Le président de la Fédération internationale de football association Sepp Blatter a mis la pression sur le Brésil, pays organisateur de la Coupe du monde 2014, après les soulèvements populaires qui ont entouré la présentation de la Coupe des confédérations en juin.

« Nous ne pouvons pas nous-mêmes tirer les leçons des troubles sociaux qui se sont déroulés au Brésil. C’est aux responsables politiques au Brésil de les tirer, a déclaré Blatter. Si de nouveaux troubles doivent avoir lieu l’année prochaine, nous devrons peut-être reconnaître que le Brésil n’était pas le bon endroit pour organiser la Coupe du monde. »

De prochaines réunions entre l’instance dirigeante du football international et la présidente du Brésil, Dilma Rousseff, sont prévues en septembre.

Lors de la Coupe des confédérations, perçue comme un test pour les autorités brésiliennes à un an de la Coupe du monde, des mouvements sociaux historiques avaient touché le pays.

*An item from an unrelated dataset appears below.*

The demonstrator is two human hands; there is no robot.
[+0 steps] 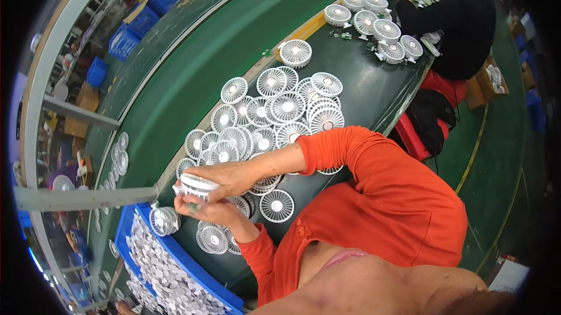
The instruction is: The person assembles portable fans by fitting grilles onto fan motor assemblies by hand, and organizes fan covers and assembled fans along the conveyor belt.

Le principal intéressé n’a pas tardé à faire entendre sa voix, le gouvernement brésilien ayant publié jeudi une déclaration assurant que « le succès de la Coupe des confédérations démontre que le Brésil est le bon choix ».

Dans un communiqué émanant du ministère des Sports, on affirme également que le Brésil est « un pays démocratique dans lequel les citoyens possèdent la liberté d’expression ».